Tea Hour No. 1: A matrix of sums

Let \(n\) be a positive integer and \(a = (a_1, a_2, \dotsc, a_n)\) a vector in \(\mathbb{R}^n\). What are the eigenvalues of the \((n\times n)\)-matrix \[ A = (a_i + a_j)_{ij}, \] and when is this matrix positive semidefinite?


For every two vectors \(x = (x_1, x_2, \dotsc, x_n)\) and \(y = (y_1, y_2, \dotsc, y_n)\) in \(\mathbb{R}^n\), let \[ \langle x, y \rangle = \sum_{i = 1}^n x_i y_i \] denote the standard inner product, and \(\|x\| = \sqrt{\langle x, x \rangle}\) the induced norm.

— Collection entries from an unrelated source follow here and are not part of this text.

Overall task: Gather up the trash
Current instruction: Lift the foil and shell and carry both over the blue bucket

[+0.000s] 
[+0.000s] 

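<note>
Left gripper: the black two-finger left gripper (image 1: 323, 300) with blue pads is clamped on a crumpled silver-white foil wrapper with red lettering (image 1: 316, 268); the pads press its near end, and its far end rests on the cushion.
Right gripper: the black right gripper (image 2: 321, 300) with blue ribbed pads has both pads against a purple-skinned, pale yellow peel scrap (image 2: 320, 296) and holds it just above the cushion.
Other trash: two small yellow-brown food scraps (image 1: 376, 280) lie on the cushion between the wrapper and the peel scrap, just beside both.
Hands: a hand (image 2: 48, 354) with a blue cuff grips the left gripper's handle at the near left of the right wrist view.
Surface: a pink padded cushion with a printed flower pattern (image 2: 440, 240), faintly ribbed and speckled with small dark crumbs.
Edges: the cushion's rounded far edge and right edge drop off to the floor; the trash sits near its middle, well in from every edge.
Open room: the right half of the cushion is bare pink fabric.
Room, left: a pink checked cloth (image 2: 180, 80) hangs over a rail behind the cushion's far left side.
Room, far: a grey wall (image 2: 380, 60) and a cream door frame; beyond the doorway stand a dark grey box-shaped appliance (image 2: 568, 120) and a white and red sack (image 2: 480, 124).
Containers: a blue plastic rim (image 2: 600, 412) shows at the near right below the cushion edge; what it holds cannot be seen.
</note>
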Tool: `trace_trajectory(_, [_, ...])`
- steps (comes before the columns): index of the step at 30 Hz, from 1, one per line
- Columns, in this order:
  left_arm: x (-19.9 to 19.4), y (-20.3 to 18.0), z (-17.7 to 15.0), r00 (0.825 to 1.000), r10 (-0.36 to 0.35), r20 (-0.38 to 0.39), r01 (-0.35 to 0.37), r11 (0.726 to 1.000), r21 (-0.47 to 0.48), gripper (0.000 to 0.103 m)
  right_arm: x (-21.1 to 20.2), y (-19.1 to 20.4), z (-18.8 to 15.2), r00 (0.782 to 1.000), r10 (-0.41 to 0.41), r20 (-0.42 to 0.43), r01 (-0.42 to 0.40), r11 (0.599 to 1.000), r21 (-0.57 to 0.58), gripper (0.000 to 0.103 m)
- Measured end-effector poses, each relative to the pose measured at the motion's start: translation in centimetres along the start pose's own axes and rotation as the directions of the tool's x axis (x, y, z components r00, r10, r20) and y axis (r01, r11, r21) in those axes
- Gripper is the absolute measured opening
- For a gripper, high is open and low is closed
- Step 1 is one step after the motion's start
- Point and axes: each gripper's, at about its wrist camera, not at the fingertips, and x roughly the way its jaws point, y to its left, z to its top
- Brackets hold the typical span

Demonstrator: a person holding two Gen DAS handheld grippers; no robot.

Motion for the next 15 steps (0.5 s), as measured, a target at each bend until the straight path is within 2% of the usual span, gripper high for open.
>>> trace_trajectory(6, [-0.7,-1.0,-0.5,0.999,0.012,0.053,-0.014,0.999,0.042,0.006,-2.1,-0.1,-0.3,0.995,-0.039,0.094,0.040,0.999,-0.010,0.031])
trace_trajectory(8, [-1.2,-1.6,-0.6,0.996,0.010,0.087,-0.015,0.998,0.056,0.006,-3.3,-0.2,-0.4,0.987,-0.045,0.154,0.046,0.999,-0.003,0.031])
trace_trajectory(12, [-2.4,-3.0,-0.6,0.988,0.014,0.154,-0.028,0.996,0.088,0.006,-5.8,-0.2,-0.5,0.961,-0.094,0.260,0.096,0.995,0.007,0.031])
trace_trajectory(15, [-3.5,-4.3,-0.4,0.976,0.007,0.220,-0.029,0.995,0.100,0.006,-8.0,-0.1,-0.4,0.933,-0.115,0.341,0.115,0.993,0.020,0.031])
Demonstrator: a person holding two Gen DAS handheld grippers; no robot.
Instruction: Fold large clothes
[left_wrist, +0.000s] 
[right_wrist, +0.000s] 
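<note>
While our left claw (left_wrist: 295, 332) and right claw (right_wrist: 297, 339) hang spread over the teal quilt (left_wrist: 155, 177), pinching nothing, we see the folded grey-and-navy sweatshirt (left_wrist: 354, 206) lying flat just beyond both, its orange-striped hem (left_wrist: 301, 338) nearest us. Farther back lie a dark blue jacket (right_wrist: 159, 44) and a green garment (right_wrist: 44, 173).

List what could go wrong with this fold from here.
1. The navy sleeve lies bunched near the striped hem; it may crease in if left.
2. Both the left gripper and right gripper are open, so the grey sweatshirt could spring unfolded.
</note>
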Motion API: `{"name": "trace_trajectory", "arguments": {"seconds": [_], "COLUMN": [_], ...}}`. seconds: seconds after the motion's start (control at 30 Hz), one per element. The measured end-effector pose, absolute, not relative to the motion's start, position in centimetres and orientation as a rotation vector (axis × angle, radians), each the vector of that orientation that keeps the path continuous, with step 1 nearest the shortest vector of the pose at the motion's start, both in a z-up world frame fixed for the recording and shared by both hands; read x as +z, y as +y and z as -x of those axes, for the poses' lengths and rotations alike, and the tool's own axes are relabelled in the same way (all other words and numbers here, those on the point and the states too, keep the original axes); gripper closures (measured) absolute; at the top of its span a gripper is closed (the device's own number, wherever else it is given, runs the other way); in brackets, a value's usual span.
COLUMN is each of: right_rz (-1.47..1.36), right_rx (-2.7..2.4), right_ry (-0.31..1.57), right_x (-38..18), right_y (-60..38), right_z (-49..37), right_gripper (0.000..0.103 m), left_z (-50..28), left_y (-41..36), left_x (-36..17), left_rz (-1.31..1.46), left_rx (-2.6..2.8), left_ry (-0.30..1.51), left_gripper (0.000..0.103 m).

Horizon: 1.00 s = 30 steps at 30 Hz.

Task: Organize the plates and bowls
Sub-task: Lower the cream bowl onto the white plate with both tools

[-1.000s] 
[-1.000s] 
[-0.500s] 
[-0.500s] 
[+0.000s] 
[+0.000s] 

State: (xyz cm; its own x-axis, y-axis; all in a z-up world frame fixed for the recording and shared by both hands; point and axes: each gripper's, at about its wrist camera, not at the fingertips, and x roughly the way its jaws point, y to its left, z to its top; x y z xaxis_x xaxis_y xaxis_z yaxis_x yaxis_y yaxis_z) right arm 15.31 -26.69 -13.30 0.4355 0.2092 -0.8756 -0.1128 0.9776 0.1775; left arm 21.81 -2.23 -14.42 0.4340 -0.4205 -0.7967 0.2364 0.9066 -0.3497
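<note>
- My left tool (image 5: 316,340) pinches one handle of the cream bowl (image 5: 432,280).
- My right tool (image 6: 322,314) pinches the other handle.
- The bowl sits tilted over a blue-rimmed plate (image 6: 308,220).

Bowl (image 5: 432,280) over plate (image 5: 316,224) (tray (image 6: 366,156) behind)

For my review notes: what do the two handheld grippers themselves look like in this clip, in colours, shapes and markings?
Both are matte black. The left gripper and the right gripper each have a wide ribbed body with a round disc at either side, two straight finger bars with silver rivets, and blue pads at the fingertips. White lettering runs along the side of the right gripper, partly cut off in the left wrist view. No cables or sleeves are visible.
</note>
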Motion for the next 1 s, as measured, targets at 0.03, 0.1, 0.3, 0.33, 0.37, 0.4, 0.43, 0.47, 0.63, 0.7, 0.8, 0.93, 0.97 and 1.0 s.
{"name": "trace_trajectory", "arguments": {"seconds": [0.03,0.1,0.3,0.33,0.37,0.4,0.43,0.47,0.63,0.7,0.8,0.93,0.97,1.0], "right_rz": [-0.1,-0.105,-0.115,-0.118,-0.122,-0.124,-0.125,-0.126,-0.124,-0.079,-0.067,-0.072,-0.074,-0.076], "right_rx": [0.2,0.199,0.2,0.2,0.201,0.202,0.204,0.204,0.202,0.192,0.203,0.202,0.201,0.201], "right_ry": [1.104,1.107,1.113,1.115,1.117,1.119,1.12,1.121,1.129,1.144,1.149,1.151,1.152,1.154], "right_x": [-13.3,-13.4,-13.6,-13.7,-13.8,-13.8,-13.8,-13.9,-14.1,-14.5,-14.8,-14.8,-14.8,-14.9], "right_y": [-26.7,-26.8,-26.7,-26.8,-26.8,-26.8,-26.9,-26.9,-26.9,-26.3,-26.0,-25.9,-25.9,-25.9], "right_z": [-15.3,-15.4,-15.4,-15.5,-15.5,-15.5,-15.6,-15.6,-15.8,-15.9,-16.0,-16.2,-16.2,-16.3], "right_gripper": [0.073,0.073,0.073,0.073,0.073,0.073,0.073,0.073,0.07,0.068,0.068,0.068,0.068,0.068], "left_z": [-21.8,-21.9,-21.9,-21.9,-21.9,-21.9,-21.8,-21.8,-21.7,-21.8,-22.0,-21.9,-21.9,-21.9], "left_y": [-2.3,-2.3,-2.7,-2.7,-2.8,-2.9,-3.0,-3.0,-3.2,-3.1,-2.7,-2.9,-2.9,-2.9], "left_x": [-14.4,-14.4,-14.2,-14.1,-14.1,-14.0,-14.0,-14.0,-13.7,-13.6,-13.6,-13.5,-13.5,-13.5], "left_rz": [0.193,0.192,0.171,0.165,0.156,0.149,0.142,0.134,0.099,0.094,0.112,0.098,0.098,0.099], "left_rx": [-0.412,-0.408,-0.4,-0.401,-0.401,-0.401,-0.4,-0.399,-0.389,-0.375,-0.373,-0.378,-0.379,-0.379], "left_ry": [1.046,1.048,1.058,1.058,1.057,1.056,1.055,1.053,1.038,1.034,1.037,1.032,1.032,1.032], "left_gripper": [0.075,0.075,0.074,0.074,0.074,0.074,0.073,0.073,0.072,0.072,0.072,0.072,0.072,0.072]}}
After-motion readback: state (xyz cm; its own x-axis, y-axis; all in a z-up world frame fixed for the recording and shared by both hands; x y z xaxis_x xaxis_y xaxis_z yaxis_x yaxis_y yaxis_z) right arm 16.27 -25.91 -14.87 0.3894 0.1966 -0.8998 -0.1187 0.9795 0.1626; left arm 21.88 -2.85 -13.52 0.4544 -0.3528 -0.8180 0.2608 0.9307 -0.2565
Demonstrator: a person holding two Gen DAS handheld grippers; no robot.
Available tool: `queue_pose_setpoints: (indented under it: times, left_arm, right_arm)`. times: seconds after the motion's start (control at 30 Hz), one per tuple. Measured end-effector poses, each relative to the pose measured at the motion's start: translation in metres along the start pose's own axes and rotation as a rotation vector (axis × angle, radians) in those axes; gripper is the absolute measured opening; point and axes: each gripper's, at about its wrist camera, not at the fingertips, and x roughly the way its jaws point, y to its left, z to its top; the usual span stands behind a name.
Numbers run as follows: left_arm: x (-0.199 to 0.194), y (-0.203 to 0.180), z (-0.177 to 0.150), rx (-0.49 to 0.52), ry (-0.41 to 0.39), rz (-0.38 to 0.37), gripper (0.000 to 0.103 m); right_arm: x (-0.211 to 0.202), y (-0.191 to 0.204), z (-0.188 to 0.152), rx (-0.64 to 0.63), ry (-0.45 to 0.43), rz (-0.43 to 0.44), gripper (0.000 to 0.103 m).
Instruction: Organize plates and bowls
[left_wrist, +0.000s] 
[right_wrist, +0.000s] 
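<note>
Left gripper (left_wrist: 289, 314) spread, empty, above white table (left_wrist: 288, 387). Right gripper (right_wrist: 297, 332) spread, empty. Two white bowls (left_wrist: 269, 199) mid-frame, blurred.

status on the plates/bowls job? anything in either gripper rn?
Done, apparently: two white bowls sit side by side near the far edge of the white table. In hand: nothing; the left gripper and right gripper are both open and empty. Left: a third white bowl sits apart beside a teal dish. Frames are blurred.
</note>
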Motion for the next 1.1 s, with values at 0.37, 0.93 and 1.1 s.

If \(e\) is defined as the vector \((1, 1, \dotsc, 1)\) in \(\mathbb{R}^n\) and \(x = (x_1, x_2, \dotsc, x_n)\) is any vector in \(\mathbb{R}^n\), then observe that \[ Ax = \langle x , a \rangle e + \langle x, e \rangle a\] Hence the kernel of \(A\) is the space of vectors which are orthogonal to both \(e\) and \(a\). If \(a\) and \(e\) are linearly dependent, say \(a = \alpha e\) for some \(\alpha \in \mathbb{R}\), then the eigenvalues of \(A\) are \(2\alpha n\) and zero.

Now let us assume that \(a\) and \(e\) are linearly independent, so in particular \(n \ge 2\), and let \((v_1, v_2, \dotsc, v_{n - 2})\) be a basis of the kernel of \(A\). Passing to the basis \((e, a, v_1, v_2, \dotsc, v_{n - 2})\) of \(\mathbb{R}^n\), we see that \(A\) is similar to the block matrix \[ \begin{pmatrix} A' & 0 \\ 0 & 0 \end{pmatrix}, \quad \text{where} \quad A' = \begin{pmatrix} \langle e, a \rangle & \|a\|^2 \\ n & \langle e, a \rangle \end{pmatrix}, \] so that it suffices to compute the eigenvalues of \(A'\) to find the nonzero eigenvalues of \(A\). These are \[ \lambda_{\pm} = \langle e, a \rangle \pm \sqrt{n} \|a\|. \] Note how this formula is still vaild if \(a\) and \(e\) are linearly dependent. In particular, since \(\|e\| = \sqrt{n}\), the Cauchy-Schwarz inequality implies now that \(A\) is positive semidefinite if and only if \(a = \alpha e\) for some \(\alpha > 0\).